Demko has stopped 90 of 91 shots in two starts, leaving the Golden Knights frustrated in their attempt to reach the Western Conference finals for the second time in three years.

“We’ve got to find a way to score,” Vegas coach Peter DeBoer said. “You’re not going to win games when you’re getting shut out or scoring one goal.”

Vancouver staved off elimination with a 2-1 win in Game 4 Monday night despite being outshot 43-17. Demko was a big reason, stopping 42 shots in his first playoff start.

The Canucks started slow in Game 5, but swarmed the Golden Knights early in Game 6. Virtanen capitalized, catching Vegas goalie Robin Lehner off-guard with a wraparound through his pads.

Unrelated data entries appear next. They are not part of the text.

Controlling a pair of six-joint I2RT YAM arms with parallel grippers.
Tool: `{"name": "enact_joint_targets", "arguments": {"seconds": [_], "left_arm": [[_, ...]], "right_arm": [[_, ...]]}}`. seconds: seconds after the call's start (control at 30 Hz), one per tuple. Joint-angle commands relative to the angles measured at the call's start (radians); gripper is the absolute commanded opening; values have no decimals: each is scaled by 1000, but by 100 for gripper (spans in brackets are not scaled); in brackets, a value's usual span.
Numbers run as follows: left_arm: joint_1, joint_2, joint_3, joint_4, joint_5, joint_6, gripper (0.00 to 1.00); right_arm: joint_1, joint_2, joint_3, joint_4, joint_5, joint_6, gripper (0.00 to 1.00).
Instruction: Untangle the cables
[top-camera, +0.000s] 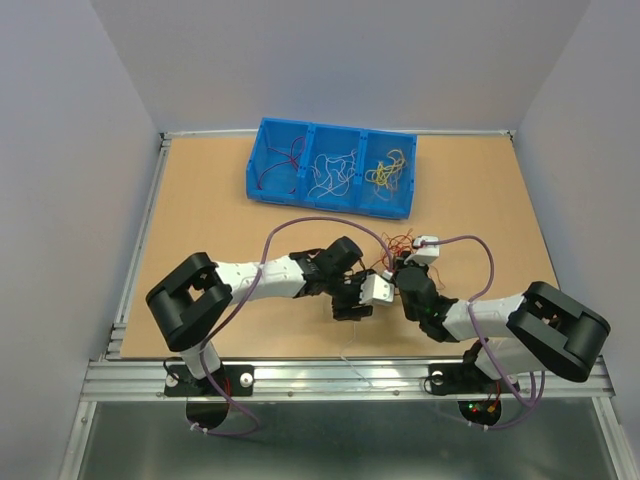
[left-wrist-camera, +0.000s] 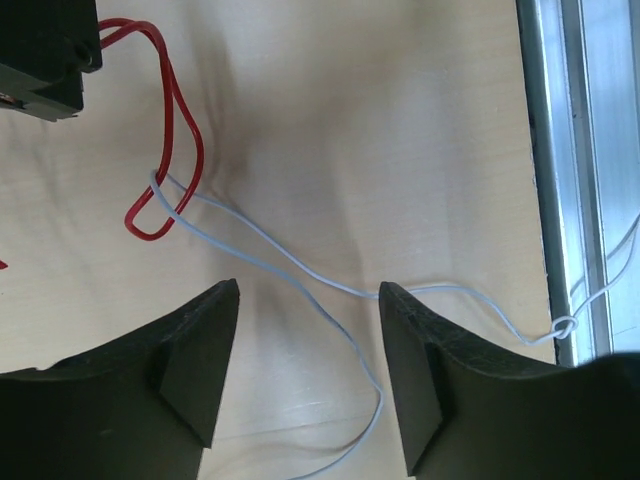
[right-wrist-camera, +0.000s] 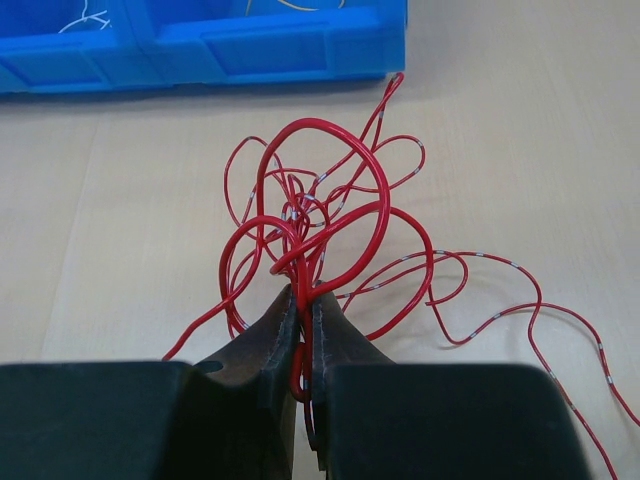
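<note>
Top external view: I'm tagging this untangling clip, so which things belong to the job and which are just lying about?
Job: red cable tangle, pinched by right gripper; white cable at the open left gripper; blue bin holding sorted cables.
Lying about: purple-grey arm harness cables; aluminium rail.

Left arm (top-camera: 262, 276), right arm (top-camera: 478, 322): white links, bulky black joints, a purple-grey cable (top-camera: 300, 221) trailing behind each wrist. Fingers (left-wrist-camera: 190, 385): matte black wedges. Red-green lights (top-camera: 487, 407) on right base (top-camera: 468, 384).

Blue three-compartment bin (top-camera: 330, 202) sits on wooden table (top-camera: 200, 230).
</note>
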Motion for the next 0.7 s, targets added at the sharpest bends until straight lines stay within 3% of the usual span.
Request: {"name": "enact_joint_targets", "arguments": {"seconds": [0.0,0.03,0.1,0.13,0.17,0.3,0.47,0.6,0.67], "left_arm": [[-5,18,55,11,25,-17,62],[-5,42,67,10,14,-16,47],[-5,46,75,5,5,-3,29],[0,32,65,13,1,-2,8],[6,14,52,29,1,-3,0],[82,-155,-11,154,26,-64,0],[372,-363,-85,289,207,-198,0],[581,-558,-233,648,233,-464,0],[622,-646,-306,724,181,-506,0]], "right_arm": [[-4,-6,22,30,68,20,1],[-2,-6,17,30,68,23,1],[-4,-14,7,30,61,35,1],[-2,-25,-3,30,67,35,1],[-2,-31,-7,27,83,32,1],[-4,-78,-32,27,113,14,1],[-5,-137,-75,28,103,20,1],[-7,-174,-84,27,102,11,1],[-8,-181,-82,25,91,12,1]]}}
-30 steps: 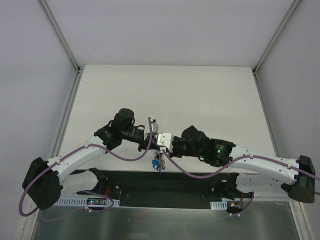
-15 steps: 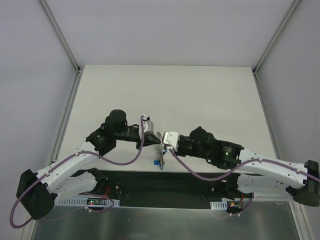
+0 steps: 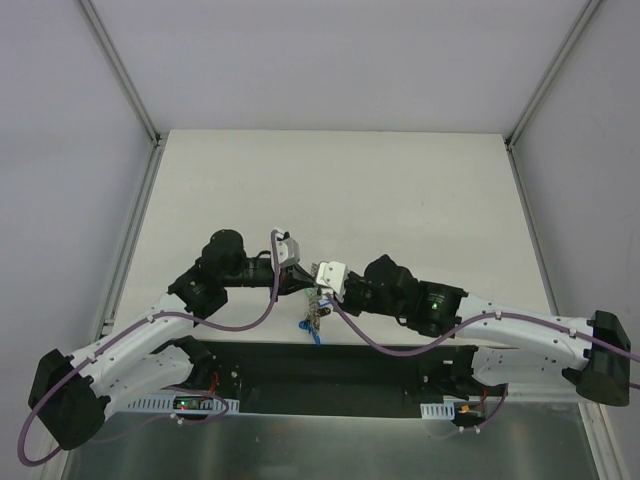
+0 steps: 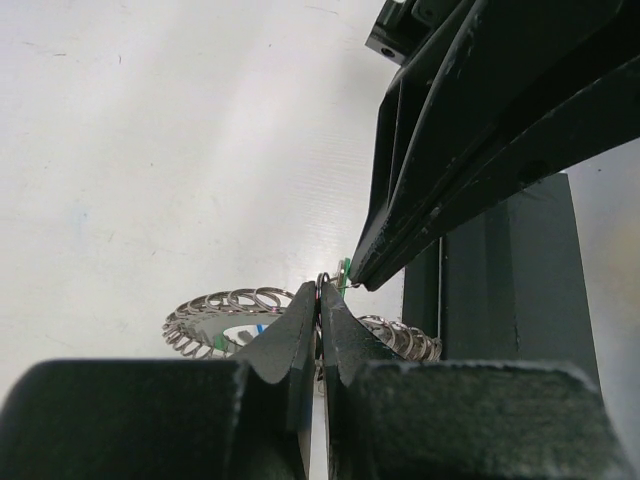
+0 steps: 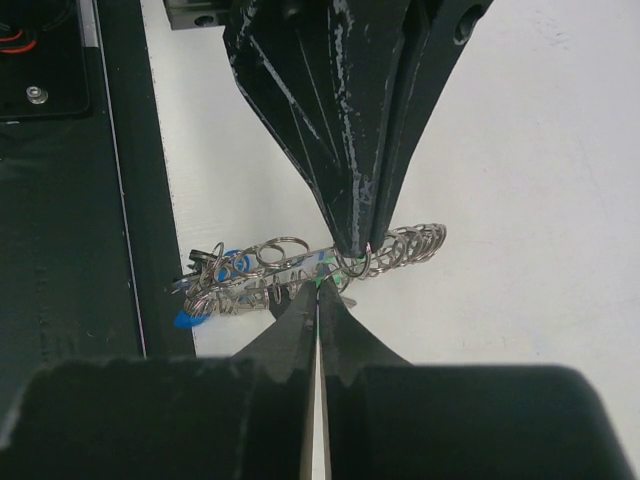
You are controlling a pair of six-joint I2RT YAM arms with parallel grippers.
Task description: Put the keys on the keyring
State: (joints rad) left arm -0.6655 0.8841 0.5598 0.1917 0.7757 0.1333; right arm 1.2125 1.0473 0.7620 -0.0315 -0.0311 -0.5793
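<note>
The keyring (image 3: 312, 318) is a grey metal disc fringed with small split rings, lying near the table's front edge; it also shows in the left wrist view (image 4: 215, 303) and the right wrist view (image 5: 270, 262). My left gripper (image 4: 320, 290) is shut on one small split ring (image 5: 361, 262) of its rim. My right gripper (image 5: 318, 290) is shut on the green-headed key (image 5: 326, 268), its tip right against that ring. The two grippers meet tip to tip over the keyring in the top view, left (image 3: 303, 288) and right (image 3: 322, 294). A blue key head (image 5: 190, 320) hangs at the keyring's near end.
A black base strip (image 3: 330, 365) runs along the table's front edge just below the keyring. The pale table (image 3: 340, 190) stretches behind, with metal frame rails (image 3: 140, 230) at its sides.
Both grippers have stayed tip to tip and drifted slightly left. The left arm's elbow has swung left and lower; the right arm has shifted too. The keyring has turned a little.
</note>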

The Golden Knights settled into their big-body game after allowing the goal, shutting down Vancouver’s speed and shooting lanes. Vegas held the Canucks without a shot on goal during a 19-minute span into the second period and created numerous good scoring opportunities.

But, like they did in Game 5, the Golden Knights had trouble finding the net. Demko had something to do with it, making numerous spectacular saves, but Vegas sailed shots past the goal nearly as many times.

“We blew some opportunities over the net or wide that we had some real good looks on,” DeBoer said.

Vancouver needed 63 seconds of the third period to score again, going up 2-0 when Miller beat Lehner from the right faceoff dot through a screen out front.

“That was big,” Canucks coach Travis Green said. “A two-goal lead is better than a one-goal lead, especially with that team.”

Demko stopped Mark Stone’s short-handed breakaway shortly after the goal, then Hughes beat Lehner through a screen from the left circle midway through the third period.

Vancouver pulled Lehner with about 6 minutes left and it backfired when Horvat skated the puck into an empty net, sealing a seven-game series.

“We’re confident going into tomorrow,” Vegas LW Max Pacioretty said. “We were confident going into Games 5 and 6., feel like we can win”

Notes: Virtanen was injured after a big hit by Brayden McNabb late in the third period and remained on the ice for more than a minute before being helped off. He said after the game he just had his wind knocked out. … Vegas went 0 for 5 on the power play, Vancouver 0 for 4. … The previous record for points by a rookie defenseman of 14 was set by Quebec’s Marian Stastny in 1982 and Philadelphia’s Ville Leino in 2010.